È giusto sottolineare le differenze tra questi due prodotti per diverse ragioni: innanzitutto perché può capitare che al mercato o al ristorante questi due prodotti possano essere confusi e proposti per ciò che non sono (non necessariamente di proposito), inoltre perché non conoscendo il grande lavoro e la capacità che necessita un prodotto come il Culatello di Zibello si potrebbe trovare ingiustificatamente elevato il costo.

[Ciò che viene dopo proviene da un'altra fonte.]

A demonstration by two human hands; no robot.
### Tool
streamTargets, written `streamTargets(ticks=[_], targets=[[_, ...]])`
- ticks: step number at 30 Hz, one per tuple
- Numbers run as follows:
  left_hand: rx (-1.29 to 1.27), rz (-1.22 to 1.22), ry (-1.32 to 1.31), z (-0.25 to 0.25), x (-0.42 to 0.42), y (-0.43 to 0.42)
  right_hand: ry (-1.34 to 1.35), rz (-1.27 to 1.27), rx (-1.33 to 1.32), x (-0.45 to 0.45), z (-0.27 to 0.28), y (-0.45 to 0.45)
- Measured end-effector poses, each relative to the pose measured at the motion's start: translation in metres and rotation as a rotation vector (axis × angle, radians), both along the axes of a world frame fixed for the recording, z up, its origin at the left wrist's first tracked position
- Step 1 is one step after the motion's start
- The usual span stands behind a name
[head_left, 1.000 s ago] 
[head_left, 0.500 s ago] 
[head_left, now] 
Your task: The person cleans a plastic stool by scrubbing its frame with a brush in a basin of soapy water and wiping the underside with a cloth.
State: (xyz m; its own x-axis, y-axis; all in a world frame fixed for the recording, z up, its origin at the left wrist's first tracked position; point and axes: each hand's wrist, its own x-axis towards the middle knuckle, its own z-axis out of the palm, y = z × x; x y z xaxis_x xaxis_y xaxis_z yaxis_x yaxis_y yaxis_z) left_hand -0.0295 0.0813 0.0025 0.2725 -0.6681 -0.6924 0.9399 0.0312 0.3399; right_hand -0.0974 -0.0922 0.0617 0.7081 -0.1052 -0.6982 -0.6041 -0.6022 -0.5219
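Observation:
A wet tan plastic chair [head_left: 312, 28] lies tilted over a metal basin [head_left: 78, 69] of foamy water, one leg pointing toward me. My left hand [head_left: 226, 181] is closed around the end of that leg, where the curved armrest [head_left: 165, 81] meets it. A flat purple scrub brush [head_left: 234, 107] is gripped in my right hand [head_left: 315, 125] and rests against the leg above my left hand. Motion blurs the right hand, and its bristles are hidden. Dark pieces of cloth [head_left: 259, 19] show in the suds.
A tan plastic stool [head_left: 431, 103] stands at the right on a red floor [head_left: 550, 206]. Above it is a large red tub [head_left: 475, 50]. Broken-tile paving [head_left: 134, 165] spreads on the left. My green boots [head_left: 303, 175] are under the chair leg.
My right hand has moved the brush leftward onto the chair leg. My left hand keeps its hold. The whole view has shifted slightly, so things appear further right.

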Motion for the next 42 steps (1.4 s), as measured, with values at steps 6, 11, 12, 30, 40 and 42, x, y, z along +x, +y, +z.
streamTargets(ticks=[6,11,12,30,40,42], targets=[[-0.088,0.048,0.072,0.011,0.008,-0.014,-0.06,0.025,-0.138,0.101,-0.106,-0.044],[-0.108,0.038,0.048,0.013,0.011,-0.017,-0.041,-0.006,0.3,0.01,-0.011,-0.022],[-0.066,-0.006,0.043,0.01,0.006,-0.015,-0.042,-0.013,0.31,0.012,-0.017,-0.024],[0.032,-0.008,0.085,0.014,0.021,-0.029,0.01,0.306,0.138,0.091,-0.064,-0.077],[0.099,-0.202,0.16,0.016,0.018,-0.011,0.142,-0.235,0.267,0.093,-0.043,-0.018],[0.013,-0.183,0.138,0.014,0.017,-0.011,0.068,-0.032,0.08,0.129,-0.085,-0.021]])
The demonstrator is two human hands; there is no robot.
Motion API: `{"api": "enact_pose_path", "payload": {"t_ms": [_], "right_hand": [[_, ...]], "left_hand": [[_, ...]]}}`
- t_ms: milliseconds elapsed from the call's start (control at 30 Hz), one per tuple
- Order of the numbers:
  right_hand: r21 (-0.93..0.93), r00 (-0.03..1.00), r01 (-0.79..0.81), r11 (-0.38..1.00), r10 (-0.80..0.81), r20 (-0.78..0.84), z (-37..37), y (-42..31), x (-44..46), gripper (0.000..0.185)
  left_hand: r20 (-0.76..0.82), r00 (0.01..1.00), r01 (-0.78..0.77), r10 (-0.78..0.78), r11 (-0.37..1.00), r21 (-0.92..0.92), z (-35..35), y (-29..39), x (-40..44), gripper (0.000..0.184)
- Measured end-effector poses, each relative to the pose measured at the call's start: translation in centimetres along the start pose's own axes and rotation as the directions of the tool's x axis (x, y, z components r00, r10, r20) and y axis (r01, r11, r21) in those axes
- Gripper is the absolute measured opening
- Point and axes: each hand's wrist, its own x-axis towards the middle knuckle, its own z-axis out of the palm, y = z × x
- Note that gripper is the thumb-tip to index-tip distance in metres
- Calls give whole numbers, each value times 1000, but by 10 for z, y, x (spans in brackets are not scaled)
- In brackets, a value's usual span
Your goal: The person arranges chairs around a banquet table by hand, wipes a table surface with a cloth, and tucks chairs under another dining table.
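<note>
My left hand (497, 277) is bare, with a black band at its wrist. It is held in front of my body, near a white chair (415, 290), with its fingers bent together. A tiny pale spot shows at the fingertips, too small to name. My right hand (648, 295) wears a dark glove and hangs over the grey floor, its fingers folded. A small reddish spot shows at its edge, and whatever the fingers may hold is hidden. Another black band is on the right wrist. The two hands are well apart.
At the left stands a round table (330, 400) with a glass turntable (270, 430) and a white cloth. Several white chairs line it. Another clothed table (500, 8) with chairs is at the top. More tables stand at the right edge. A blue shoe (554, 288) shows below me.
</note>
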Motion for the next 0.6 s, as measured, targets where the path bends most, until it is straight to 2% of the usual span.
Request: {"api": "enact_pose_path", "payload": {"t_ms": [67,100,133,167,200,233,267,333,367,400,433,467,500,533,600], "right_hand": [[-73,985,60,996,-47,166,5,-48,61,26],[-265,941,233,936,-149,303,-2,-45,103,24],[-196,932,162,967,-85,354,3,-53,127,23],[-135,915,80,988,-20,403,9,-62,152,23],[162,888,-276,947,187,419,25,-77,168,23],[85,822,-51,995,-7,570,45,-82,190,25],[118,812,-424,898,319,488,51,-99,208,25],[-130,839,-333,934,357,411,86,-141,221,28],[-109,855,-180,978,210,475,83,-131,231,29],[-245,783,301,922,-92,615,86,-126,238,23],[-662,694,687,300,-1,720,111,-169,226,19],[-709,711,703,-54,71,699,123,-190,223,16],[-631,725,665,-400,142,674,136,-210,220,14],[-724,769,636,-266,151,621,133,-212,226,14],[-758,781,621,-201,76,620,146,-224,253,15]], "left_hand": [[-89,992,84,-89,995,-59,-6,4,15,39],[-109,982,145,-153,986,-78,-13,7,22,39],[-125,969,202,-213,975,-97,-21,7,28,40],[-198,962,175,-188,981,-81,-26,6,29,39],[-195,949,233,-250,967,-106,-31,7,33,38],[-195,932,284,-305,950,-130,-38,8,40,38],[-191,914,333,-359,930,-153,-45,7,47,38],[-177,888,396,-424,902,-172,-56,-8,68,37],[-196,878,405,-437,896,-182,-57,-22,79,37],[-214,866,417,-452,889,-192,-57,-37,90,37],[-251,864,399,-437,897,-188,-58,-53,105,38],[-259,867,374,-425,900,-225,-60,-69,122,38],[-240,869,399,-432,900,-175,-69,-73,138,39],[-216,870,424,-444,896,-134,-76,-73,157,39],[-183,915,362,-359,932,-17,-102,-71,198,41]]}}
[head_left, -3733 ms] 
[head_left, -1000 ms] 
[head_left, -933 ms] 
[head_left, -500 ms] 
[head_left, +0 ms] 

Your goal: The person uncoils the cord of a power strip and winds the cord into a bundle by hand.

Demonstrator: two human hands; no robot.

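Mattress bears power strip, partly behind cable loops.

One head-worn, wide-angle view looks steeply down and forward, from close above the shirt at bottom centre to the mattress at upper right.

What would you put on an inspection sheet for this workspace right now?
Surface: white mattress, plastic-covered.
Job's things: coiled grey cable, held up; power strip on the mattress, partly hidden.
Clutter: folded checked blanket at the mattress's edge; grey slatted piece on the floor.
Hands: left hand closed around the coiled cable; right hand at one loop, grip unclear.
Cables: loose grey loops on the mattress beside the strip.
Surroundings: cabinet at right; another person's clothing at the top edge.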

Ma se parlassimo di cuore, di essenza dei due prodotti, cosa potremmo riconoscere? Se ascoltassimo il battito del Culatello riconosceremmo che il romanticismo risiede proprio in questo ballo lento: un ritmo tutto emiliano di riposo in una cantina rurale, al suono di un budello naturale che conduce la stagionatura mentre la carne che si fa travolgere da spezie, segrete ricette di vino bianco secco e aglio, lasciandosi alle spalle il peso dell’acqua, una delizia che si compatta e sprigiona i suoi caratteristici profumi. La dolcezza della Culaccia invece rimane piena e tipica nella sua ricetta, una carne morbida e aromatica, forse più facile al palato. Più che un “culatello con cotenna” come in tanti impropriamente la definiscono, potrebbe essere riconosciuta più degnamente come la principessa alla corte del Re dei Salumi.